_WORK INSTRUCTIONS:_
Beginning at the line containing "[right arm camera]", restate each line of the listing below word for word until the last one has been given.
━━ STORED DATA ━━
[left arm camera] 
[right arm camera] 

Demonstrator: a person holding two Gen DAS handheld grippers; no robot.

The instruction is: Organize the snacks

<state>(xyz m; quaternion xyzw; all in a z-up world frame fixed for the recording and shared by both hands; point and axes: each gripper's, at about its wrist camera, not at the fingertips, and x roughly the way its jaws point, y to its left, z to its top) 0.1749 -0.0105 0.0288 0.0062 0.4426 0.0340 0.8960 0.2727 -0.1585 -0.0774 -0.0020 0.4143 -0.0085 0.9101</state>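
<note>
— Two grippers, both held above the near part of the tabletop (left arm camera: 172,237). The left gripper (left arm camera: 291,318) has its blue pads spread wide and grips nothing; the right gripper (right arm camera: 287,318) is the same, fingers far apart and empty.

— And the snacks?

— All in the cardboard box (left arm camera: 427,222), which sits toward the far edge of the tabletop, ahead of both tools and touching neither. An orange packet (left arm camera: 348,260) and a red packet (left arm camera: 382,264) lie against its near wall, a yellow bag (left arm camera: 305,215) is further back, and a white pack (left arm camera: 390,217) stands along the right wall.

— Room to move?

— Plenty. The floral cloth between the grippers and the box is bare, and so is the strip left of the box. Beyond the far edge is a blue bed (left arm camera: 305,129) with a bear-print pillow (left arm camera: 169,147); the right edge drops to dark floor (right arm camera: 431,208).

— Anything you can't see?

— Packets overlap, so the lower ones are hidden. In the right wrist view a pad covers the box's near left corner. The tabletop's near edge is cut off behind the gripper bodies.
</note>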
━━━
_ANSWER SECTION:_
[right arm camera] 

Demonstrator: a person holding two Gen DAS handheld grippers; no robot.

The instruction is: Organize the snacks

<state>(xyz m; quaternion xyzw; all in a z-up world frame fixed for the recording and shared by both hands; point and axes: each gripper's, at about its wrist camera, not at the fingertips, and x roughly the way its jaws point, y to its left, z to its top) 0.1749 -0.0105 0.0288 0.0062 0.4426 0.0340 0.8960 0.2727 -0.1585 -0.0774 -0.0020 0.4143 -0.0085 0.9101</state>
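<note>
— Two grippers, both held above the near part of the tabletop (left arm camera: 172,237). The left gripper (left arm camera: 291,318) has its blue pads spread wide and grips nothing; the right gripper (right arm camera: 287,318) is the same, fingers far apart and empty.

— And the snacks?

— All in the cardboard box (left arm camera: 427,222), which sits toward the far edge of the tabletop, ahead of both tools and touching neither. An orange packet (left arm camera: 348,260) and a red packet (left arm camera: 382,264) lie against its near wall, a yellow bag (left arm camera: 305,215) is further back, and a white pack (left arm camera: 390,217) stands along the right wall.

— Room to move?

— Plenty. The floral cloth between the grippers and the box is bare, and so is the strip left of the box. Beyond the far edge is a blue bed (left arm camera: 305,129) with a bear-print pillow (left arm camera: 169,147); the right edge drops to dark floor (right arm camera: 431,208).

— Anything you can't see?

— Packets overlap, so the lower ones are hidden. In the right wrist view a pad covers the box's near left corner. The tabletop's near edge is cut off behind the gripper bodies.
</note>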

The exercise is fully answered.